Analyze survey with gender imbalance
Company: Pinterest
Role: Data Scientist
Category: Statistics & Math
Difficulty: Hard
Interview Round: Onsite
# Analyze survey with gender imbalance
## Scenario
You ran a user survey to measure satisfaction with a new product feature. Each respondent reports:
- `gender ∈ {female, male}`
- `satisfaction` (e.g., binary satisfied/not satisfied, or a 1–5 Likert score)
After data collection, you notice the survey respondents are **not gender-balanced** (e.g., the female/male split in respondents differs from the true split in your user population).
## Questions
1. **What are the key concerns** with using this survey to estimate overall satisfaction for the full user population?
2. **How would you validate** whether the imbalance is problematic (i.e., whether it biases your estimate)? What checks or additional data would you use?
3. **What distributional assumptions** might you make for:
- the gender counts in the sample (female vs male), and
- the satisfaction outcome within each gender?
Explain when those assumptions are reasonable.
4. Compute the probability of observing exactly **30 female respondents out of 70 total respondents**:
- (a) if each respondent is sampled independently from a population where the true female proportion is `p`, and
- (b) if you sampled *without replacement* from a finite population of size `N` with `F` females.
5. How would **stratified sampling** help here, and how would you analyze the results if you used stratified sampling (including how to combine strata to estimate overall satisfaction)?
### Constraints & Assumptions
- Preserve the scope, facts, inputs, and requested outputs from the prompt above.
- If the prompt leaves a detail unspecified, state a reasonable assumption before relying on it.
- Keep the answer interview-ready: concise enough to present, but concrete enough to implement or evaluate.
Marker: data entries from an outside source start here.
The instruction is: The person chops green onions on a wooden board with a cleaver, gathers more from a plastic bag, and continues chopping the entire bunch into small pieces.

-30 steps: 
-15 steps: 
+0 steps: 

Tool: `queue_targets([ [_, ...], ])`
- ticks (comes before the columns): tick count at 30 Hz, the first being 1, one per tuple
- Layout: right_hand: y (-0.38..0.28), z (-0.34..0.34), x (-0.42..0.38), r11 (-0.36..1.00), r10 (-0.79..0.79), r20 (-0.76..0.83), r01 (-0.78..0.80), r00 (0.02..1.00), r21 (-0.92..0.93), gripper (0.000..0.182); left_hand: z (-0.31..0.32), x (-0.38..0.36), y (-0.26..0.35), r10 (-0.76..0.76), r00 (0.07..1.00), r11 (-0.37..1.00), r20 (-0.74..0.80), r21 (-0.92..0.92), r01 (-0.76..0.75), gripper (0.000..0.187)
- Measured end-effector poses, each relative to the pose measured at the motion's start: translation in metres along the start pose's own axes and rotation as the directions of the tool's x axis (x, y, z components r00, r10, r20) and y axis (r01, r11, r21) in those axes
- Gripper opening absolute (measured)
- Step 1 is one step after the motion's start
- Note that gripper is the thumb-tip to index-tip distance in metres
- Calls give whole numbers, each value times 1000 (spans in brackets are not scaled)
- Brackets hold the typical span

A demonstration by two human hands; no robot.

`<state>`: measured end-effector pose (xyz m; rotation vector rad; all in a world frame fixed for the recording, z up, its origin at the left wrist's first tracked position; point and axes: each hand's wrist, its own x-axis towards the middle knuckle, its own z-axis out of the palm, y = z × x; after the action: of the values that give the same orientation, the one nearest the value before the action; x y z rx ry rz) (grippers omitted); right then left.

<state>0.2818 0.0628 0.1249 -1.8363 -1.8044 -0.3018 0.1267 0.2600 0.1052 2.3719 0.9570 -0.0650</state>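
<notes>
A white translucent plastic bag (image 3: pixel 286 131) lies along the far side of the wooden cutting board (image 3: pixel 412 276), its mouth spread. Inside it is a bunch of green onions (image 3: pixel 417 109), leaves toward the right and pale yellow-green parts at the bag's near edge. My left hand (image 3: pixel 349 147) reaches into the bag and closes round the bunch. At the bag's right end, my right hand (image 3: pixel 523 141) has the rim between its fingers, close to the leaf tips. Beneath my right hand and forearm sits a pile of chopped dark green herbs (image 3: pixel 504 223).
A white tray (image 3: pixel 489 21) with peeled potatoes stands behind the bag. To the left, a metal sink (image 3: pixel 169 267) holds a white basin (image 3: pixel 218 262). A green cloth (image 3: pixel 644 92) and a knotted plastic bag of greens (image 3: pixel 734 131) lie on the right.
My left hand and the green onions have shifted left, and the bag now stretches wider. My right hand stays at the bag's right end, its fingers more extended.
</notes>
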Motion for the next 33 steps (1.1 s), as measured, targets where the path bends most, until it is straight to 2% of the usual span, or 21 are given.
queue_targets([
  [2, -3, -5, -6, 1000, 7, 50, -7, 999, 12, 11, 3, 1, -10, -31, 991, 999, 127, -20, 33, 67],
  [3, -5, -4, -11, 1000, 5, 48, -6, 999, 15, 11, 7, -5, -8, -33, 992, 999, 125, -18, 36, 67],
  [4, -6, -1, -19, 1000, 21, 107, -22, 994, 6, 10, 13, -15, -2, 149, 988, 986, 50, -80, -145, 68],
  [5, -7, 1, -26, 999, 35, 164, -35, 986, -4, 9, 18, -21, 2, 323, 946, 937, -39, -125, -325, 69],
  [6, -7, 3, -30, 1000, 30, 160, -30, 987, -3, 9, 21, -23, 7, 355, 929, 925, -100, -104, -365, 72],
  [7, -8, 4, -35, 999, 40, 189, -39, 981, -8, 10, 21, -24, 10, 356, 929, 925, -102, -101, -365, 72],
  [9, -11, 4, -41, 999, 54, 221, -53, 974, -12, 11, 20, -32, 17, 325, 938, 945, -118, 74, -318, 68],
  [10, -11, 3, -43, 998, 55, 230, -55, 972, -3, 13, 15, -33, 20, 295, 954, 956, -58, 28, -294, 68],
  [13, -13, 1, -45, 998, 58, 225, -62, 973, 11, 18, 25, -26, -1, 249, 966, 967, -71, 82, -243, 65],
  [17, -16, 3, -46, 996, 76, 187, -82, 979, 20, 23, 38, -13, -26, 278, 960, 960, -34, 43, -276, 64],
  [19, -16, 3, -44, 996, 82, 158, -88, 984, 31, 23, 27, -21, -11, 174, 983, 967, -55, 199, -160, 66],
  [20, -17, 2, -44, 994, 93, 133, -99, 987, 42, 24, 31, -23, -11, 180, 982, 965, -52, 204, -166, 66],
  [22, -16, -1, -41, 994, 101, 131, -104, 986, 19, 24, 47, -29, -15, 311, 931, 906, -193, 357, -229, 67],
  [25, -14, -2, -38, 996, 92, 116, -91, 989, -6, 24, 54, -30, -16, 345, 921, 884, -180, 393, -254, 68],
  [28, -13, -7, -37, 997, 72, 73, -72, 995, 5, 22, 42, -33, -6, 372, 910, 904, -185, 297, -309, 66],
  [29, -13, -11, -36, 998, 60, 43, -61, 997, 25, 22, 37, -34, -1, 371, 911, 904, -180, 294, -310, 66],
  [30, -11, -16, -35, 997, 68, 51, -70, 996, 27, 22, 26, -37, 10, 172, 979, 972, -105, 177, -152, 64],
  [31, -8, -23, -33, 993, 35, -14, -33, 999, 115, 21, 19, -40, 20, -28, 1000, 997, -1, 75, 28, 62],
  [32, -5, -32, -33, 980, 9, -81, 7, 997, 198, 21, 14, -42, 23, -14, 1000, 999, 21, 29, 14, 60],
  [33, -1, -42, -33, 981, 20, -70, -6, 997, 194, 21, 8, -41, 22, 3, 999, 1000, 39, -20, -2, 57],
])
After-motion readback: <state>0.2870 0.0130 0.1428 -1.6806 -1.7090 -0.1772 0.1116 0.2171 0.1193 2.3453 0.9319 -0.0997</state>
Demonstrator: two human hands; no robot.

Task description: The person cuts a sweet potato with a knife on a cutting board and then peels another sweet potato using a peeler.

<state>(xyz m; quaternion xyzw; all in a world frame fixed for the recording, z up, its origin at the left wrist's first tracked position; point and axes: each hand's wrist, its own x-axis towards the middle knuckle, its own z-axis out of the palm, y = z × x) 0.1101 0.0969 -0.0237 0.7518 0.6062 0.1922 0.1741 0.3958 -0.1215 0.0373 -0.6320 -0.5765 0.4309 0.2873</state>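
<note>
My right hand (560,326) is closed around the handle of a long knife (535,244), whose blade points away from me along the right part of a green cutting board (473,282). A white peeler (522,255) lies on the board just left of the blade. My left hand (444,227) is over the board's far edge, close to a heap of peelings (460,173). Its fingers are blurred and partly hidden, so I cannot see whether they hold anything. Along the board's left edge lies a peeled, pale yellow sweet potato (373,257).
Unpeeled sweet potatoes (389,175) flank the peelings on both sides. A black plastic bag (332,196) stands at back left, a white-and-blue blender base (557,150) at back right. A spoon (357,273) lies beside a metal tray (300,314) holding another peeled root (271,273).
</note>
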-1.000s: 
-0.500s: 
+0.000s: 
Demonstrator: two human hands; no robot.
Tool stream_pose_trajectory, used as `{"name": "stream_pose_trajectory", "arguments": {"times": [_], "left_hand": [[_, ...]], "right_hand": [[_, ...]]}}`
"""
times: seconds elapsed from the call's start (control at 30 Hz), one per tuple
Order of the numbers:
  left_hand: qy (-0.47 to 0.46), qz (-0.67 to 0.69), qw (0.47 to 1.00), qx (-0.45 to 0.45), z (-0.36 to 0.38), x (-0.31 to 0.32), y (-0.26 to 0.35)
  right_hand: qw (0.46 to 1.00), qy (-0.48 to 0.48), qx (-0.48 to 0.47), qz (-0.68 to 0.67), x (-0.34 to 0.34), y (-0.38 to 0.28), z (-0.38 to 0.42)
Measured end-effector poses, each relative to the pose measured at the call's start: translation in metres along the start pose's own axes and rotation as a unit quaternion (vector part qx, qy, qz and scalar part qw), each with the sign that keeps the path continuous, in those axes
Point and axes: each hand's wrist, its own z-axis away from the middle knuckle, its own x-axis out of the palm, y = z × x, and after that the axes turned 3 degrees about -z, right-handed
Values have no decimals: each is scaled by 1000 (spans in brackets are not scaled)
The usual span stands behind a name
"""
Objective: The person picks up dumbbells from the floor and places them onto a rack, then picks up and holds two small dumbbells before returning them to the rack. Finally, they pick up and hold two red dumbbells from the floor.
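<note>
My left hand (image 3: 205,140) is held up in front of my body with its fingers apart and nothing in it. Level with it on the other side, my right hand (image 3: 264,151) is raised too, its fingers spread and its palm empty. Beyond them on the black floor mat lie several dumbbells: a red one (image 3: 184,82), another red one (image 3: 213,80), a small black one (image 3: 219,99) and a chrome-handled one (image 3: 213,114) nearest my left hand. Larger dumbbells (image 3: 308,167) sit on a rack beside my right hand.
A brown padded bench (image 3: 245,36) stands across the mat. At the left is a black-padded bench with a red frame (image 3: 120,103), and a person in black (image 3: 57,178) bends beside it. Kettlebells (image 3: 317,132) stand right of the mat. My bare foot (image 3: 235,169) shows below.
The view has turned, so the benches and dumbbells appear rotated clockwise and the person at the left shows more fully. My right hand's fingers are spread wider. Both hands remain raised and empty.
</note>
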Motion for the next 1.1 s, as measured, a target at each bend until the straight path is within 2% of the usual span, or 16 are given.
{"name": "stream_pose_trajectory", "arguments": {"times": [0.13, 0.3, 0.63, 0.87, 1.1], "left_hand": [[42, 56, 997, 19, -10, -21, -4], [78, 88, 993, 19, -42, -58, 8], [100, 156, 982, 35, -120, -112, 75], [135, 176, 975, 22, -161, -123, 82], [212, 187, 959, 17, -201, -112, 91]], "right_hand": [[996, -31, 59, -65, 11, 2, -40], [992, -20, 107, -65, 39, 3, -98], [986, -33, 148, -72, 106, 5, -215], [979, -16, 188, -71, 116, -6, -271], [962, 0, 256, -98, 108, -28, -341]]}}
### Clarifying Questions to Ask
- Clarify the random variables, distributional assumptions, independence assumptions, and desired output.
- Show enough derivation for the interviewer to follow the reasoning.
- Explain how you would validate the result with simulation or sensitivity checks.
### What a Strong Answer Covers
- A correct setup with definitions, formulas, and boundary conditions.
- A step-by-step derivation or estimation plan.
- Interpretation of the result, including uncertainty and practical limitations.
- Checks for assumptions, edge cases, and numerical stability.
### Follow-up Questions
- How would the result change if the assumptions were relaxed?
- Can you verify the answer with a simulation?
- What is the most likely source of estimation error?
Quick Answer: Analyze survey with gender imbalance evaluates statistical assumptions, formulas, estimation strategy, uncertainty, edge cases, and interpretation in a realistic interview setting. A strong answer states assumptions, handles edge cases, explains trade-offs, and shows how to validate the result clearly.